▶ **What is being asked**
Print the listing exactly, but only as far as the line containing "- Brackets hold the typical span". The first line and that line are both included.
:: Recorded information ::
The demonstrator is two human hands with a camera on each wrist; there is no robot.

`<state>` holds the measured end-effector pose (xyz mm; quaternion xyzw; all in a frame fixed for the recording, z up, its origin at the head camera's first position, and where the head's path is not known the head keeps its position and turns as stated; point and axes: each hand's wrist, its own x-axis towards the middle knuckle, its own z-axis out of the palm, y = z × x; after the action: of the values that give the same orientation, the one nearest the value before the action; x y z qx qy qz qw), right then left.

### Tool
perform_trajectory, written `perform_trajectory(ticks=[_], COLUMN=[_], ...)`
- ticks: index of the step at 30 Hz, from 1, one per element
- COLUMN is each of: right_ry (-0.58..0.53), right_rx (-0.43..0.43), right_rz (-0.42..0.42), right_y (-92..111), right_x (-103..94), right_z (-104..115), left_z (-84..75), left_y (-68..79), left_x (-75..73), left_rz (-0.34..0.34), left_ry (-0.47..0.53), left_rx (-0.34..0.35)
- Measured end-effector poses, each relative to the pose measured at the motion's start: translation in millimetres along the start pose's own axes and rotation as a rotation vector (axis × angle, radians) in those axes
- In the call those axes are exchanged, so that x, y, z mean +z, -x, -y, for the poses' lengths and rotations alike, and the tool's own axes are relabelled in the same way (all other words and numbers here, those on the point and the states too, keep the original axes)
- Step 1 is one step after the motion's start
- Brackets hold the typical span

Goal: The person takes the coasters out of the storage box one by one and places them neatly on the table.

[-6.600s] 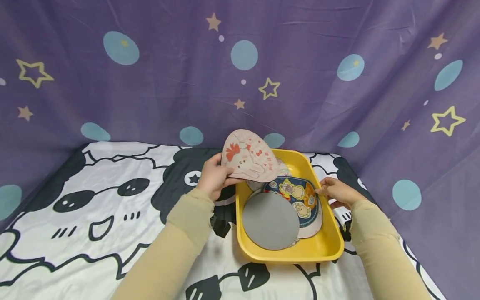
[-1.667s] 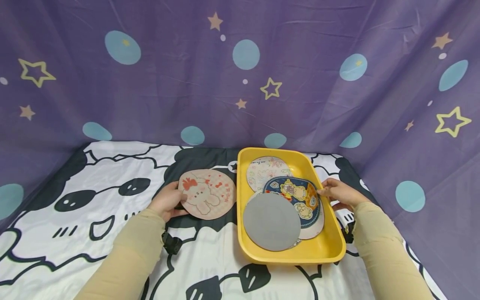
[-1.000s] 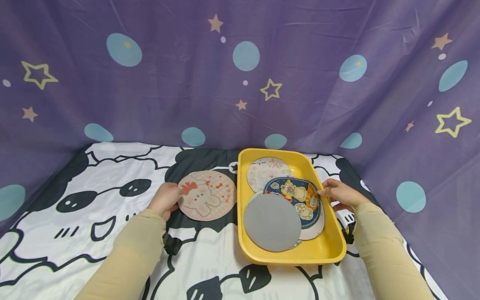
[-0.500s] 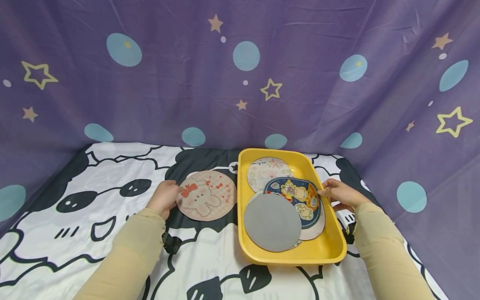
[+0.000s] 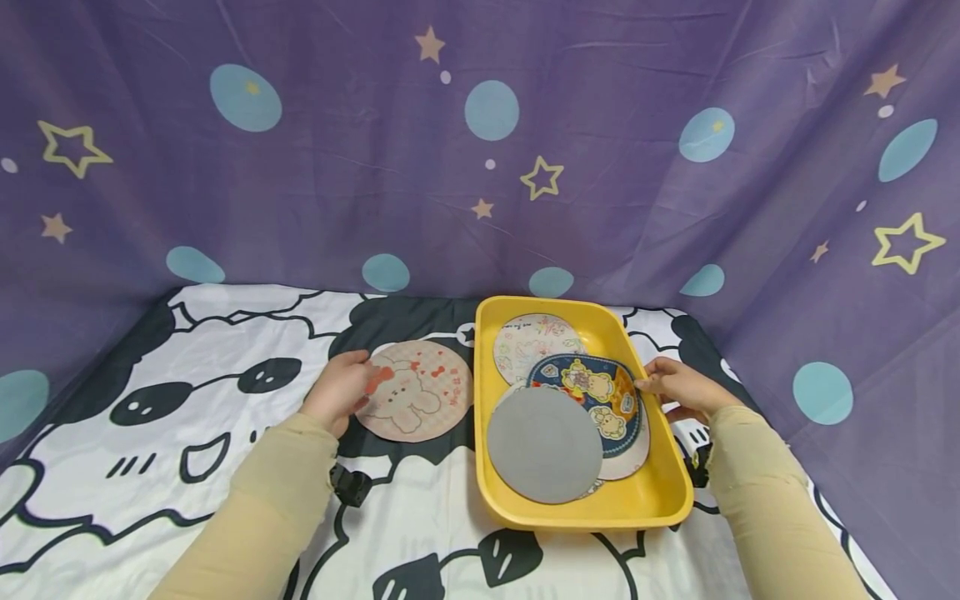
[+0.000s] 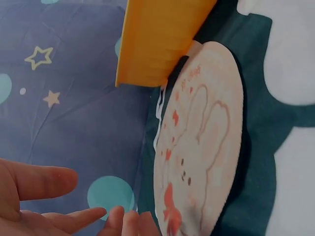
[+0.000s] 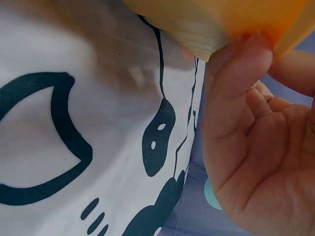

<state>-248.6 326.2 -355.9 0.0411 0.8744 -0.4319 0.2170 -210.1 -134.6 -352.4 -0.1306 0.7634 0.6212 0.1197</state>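
Note:
A round pink mouse pad (image 5: 414,392) with a rabbit print lies flat on the cloth, left of the yellow tray (image 5: 585,515). My left hand (image 5: 339,387) hovers at its left edge, overlapping the rim in the head view. The left wrist view shows the thumb (image 6: 49,182) well apart from the fingers, nothing between them. My right hand (image 5: 678,385) grips the tray's right rim, thumb on one side and fingers on the other. Inside the tray are a grey disc (image 5: 544,446), a navy bear-print pad (image 5: 611,400) and a pale patterned pad (image 5: 536,342), partly overlapping.
A white and black cartoon cloth (image 5: 217,450) covers the surface. Behind it hangs a purple curtain (image 5: 337,167) with stars and dots, reaching along the right side too. Other pads peek out beneath the navy one.
Since the oldest frame, my left hand has brought the pink mouse pad left out of the tray's area and laid it down. It has now let go; the right hand stays put.

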Motion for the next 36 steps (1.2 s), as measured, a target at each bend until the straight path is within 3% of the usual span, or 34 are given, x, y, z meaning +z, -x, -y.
perform_trajectory(ticks=[11, 36], right_ry=[-0.002, -0.014], right_rx=[-0.005, -0.021], right_rz=[0.002, 0.008], right_y=[0.1, 0.7], right_x=[-0.4, 0.9], right_z=[-0.9, -0.7], left_z=[-9.8, -33.6], left_y=[7.7, 10.3], left_x=[5.8, 21.7], left_rz=[0.037, 0.082], left_ry=[0.048, 0.140], left_rx=[0.063, 0.102])
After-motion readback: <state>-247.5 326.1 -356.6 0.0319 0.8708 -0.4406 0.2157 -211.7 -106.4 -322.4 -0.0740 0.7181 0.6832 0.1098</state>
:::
▶ **Exercise answer**
The demonstrator is two human hands with a camera on each wrist; there is no robot.

`<state>` holds the measured end-effector pose (xyz mm; quaternion xyzw; all in a frame fixed for the recording, z up, its origin at the head camera's first position, and where the head's path is not known the head keeps its position and turns as stated; point and axes: each hand's wrist, its own x-axis towards the middle knuckle, its own z-axis out of the palm, y = z × x; after the action: of the values that give the same orientation, the one nearest the value before the action; x y z qx qy qz qw), right then left.

### Tool
perform_trajectory, written `perform_trajectory(ticks=[_], COLUMN=[_], ...)`
- ticks: index of the step at 30 Hz, from 1, one per element
- COLUMN is each of: right_ry (-0.58..0.53), right_rx (-0.43..0.43), right_rz (-0.42..0.42), right_y (-92..111), right_x (-103..94), right_z (-104..115), left_z (-84..75), left_y (-68..79), left_x (-75..73), left_rz (-0.34..0.34), left_ry (-0.47..0.53), left_rx (-0.34..0.35)
- Measured end-effector poses, each relative to the pose measured at the motion's start: translation in millimetres along the start pose's own axes and rotation as a rotation vector (axis × angle, radians) in those axes
- In the call those axes are exchanged, so that x, y, z mean +z, -x, -y, for the poses' lengths and rotations alike, and the tool's own axes are relabelled in the same way (all other words and numbers here, those on the point and the states too, keep the original axes)
- Step 1 is one step after the motion's start
- Brackets hold the typical span

This exercise requires no further output.